## YOUR INSTRUCTIONS
Transcribe the records below. Leave every line exactly as written.

(Data extracted from a collection)
#####

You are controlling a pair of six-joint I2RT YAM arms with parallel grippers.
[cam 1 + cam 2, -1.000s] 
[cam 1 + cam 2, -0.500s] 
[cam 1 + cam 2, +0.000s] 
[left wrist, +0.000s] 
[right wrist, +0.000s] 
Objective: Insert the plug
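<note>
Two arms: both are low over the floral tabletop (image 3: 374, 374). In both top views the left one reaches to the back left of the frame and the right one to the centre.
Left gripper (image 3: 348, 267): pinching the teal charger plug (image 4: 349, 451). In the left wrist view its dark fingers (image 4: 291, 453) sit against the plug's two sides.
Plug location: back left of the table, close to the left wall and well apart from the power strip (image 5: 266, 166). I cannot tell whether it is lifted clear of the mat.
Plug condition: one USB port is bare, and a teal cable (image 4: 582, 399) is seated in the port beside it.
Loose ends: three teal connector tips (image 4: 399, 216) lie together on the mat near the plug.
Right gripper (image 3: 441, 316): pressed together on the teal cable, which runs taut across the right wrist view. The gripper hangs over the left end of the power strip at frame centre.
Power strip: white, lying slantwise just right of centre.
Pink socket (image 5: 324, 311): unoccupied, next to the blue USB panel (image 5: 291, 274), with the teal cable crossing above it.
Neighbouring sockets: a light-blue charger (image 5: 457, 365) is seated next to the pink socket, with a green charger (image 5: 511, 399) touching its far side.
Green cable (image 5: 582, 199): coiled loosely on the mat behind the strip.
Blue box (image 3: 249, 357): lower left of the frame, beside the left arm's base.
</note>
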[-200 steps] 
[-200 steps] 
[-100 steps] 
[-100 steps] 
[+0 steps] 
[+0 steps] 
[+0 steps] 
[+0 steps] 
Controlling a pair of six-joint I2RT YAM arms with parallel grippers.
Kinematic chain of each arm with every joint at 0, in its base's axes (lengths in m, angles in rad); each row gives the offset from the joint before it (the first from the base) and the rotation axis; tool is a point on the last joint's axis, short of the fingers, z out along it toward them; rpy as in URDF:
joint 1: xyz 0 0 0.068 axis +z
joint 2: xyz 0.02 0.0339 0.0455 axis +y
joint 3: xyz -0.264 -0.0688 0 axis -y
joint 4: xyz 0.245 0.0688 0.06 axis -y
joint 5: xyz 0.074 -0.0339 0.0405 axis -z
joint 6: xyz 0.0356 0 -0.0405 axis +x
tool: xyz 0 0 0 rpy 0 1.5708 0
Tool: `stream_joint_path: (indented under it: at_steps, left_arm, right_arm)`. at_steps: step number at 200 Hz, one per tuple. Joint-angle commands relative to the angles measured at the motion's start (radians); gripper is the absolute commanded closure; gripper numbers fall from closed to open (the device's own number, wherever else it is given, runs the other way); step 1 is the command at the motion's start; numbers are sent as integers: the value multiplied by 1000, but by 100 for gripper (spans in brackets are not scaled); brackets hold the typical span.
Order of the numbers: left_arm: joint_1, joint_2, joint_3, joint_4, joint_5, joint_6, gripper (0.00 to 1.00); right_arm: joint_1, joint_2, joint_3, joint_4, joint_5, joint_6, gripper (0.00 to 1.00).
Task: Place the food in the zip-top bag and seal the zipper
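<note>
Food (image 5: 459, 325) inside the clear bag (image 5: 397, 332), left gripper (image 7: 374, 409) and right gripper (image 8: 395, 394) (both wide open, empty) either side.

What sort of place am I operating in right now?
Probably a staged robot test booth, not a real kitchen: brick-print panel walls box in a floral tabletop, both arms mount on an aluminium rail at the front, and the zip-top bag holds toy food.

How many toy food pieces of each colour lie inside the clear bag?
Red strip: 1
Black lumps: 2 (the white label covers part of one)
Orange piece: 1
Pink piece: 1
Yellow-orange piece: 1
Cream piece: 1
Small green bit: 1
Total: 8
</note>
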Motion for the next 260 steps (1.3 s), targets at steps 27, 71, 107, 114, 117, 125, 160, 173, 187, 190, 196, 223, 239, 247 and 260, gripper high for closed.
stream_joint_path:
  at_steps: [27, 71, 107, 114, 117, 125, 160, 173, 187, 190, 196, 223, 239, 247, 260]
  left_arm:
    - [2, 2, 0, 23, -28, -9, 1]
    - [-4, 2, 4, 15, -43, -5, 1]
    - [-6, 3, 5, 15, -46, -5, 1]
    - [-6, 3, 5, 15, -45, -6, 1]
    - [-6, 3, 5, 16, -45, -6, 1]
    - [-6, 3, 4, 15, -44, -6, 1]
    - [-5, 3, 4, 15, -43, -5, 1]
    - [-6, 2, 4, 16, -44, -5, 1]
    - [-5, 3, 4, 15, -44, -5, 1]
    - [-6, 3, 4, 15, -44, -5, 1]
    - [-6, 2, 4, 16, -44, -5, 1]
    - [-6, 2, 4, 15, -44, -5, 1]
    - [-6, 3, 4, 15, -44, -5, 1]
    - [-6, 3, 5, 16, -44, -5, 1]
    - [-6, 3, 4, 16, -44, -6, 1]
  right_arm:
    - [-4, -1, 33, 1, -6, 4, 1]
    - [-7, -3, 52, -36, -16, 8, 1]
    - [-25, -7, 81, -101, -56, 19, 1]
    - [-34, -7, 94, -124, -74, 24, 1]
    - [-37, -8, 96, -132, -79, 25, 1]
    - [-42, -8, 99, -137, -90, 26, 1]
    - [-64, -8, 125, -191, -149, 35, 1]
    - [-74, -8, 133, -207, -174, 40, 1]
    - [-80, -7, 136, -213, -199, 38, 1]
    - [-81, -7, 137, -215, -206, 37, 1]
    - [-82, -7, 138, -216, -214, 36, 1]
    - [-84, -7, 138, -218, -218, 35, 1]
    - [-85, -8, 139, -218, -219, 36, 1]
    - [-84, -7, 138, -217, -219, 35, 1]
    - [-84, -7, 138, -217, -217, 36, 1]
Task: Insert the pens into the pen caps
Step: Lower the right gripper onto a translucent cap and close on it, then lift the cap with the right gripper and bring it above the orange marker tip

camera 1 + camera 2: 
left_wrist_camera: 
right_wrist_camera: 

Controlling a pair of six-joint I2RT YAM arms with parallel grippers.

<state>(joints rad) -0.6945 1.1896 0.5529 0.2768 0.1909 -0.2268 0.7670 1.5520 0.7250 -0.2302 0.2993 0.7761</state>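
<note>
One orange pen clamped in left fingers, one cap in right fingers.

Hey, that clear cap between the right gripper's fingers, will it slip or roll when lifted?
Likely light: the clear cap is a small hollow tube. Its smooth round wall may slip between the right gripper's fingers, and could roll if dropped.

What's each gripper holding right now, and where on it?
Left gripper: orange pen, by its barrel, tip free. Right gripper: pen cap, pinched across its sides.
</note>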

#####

## REPLY
You are controlling a pair of six-joint I2RT YAM arms with parallel grippers.
[cam 1 + cam 2, -1.000s] 
[cam 1 + cam 2, -0.500s] 
[cam 1 + cam 2, +0.000s] 
[left wrist, +0.000s] 
[right wrist, +0.000s] 
Objective: Insert the plug
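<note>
Two arms: both are low over the floral tabletop (image 3: 374, 374). In both top views the left one reaches to the back left of the frame and the right one to the centre.
Left gripper (image 3: 348, 267): pinching the teal charger plug (image 4: 349, 451). In the left wrist view its dark fingers (image 4: 291, 453) sit against the plug's two sides.
Plug location: back left of the table, close to the left wall and well apart from the power strip (image 5: 266, 166). I cannot tell whether it is lifted clear of the mat.
Plug condition: one USB port is bare, and a teal cable (image 4: 582, 399) is seated in the port beside it.
Loose ends: three teal connector tips (image 4: 399, 216) lie together on the mat near the plug.
Right gripper (image 3: 441, 316): pressed together on the teal cable, which runs taut across the right wrist view. The gripper hangs over the left end of the power strip at frame centre.
Power strip: white, lying slantwise just right of centre.
Pink socket (image 5: 324, 311): unoccupied, next to the blue USB panel (image 5: 291, 274), with the teal cable crossing above it.
Neighbouring sockets: a light-blue charger (image 5: 457, 365) is seated next to the pink socket, with a green charger (image 5: 511, 399) touching its far side.
Green cable (image 5: 582, 199): coiled loosely on the mat behind the strip.
Blue box (image 3: 249, 357): lower left of the frame, beside the left arm's base.
</note>
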[-200 steps] 
[-200 steps] 
[-100 steps] 
[-100 steps] 
[+0 steps] 
[+0 steps] 
[+0 steps] 
[+0 steps] 
Controlling a pair of six-joint I2RT YAM arms with parallel grippers.
Kinematic chain of each arm with every joint at 0, in its base's axes (lengths in m, angles in rad); each row gives the offset from the joint before it (the first from the base) and the rotation axis; tool is a point on the last joint's axis, short of the fingers, z out along it toward them; rpy as in URDF:
joint 1: xyz 0 0 0.068 axis +z
joint 2: xyz 0.02 0.0339 0.0455 axis +y
joint 3: xyz -0.264 -0.0688 0 axis -y
joint 4: xyz 0.245 0.0688 0.06 axis -y
joint 5: xyz 0.074 -0.0339 0.0405 axis -z
joint 6: xyz 0.0356 0 -0.0405 axis +x
tool: xyz 0 0 0 rpy 0 1.5708 0
Tool: `stream_joint_path: (indented under it: at_steps, left_arm, right_arm)`. at_steps: step number at 200 Hz, one per tuple. Joint-angle commands relative to the angles measured at the motion's start (radians); gripper is the absolute commanded closure; gripper numbers fall from closed to open (the device's own number, wherever else it is given, runs the other way); step 1 is the command at the motion's start; numbers are sent as integers: the value multiplied by 1000, but by 100 for gripper (spans in brackets are not scaled); brackets hold the typical span.
Order of the numbers: left_arm: joint_1, joint_2, joint_3, joint_4, joint_5, joint_6, gripper (0.00 to 1.00); right_arm: joint_1, joint_2, joint_3, joint_4, joint_5, joint_6, gripper (0.00 to 1.00).
Task: Place the food in the zip-top bag and seal the zipper
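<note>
Food (image 5: 459, 325) inside the clear bag (image 5: 397, 332), left gripper (image 7: 374, 409) and right gripper (image 8: 395, 394) (both wide open, empty) either side.

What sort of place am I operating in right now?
Probably a staged robot test booth, not a real kitchen: brick-print panel walls box in a floral tabletop, both arms mount on an aluminium rail at the front, and the zip-top bag holds toy food.

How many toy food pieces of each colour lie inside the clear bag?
Red strip: 1
Black lumps: 2 (the white label covers part of one)
Orange piece: 1
Pink piece: 1
Yellow-orange piece: 1
Cream piece: 1
Small green bit: 1
Total: 8
</note>
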Motion for the next 260 steps (1.3 s), targets at steps 27, 71, 107, 114, 117, 125, 160, 173, 187, 190, 196, 223, 239, 247 and 260, gripper high for closed.
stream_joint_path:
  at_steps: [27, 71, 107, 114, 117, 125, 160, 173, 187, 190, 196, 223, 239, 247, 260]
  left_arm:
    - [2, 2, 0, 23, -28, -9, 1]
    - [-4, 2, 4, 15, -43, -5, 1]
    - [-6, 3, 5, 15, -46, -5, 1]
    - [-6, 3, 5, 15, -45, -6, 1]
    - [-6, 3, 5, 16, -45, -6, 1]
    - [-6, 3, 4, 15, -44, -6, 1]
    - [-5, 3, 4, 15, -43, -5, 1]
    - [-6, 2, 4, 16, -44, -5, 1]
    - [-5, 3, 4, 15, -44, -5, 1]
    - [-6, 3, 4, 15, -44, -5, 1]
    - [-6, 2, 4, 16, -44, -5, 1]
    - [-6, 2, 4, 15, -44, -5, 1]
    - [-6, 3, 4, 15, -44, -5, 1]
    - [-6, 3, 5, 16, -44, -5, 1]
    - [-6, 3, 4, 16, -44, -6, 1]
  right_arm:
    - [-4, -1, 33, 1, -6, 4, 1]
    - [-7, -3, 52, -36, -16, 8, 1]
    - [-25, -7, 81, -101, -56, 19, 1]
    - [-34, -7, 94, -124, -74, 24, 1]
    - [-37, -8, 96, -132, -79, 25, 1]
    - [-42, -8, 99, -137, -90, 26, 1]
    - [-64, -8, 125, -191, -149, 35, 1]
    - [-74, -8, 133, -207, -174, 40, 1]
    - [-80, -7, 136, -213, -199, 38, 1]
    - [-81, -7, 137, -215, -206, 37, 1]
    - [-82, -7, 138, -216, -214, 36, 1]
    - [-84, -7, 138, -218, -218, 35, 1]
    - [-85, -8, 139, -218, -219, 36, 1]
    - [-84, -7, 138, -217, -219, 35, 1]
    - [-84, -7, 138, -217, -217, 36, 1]
Task: Insert the pens into the pen caps
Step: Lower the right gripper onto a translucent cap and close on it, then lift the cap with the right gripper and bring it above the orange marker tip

camera 1 + camera 2: 
left_wrist_camera: 
right_wrist_camera: 

Controlling a pair of six-joint I2RT YAM arms with parallel grippers.

<state>(joints rad) -0.6945 1.1896 0.5529 0.2768 0.1909 -0.2268 0.7670 1.5520 0.7250 -0.2302 0.2993 0.7761</state>
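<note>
One orange pen clamped in left fingers, one cap in right fingers.

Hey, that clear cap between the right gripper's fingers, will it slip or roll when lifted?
Likely light: the clear cap is a small hollow tube. Its smooth round wall may slip between the right gripper's fingers, and could roll if dropped.

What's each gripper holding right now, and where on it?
Left gripper: orange pen, by its barrel, tip free. Right gripper: pen cap, pinched across its sides.
</note>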

Output is finished, and nothing else is required.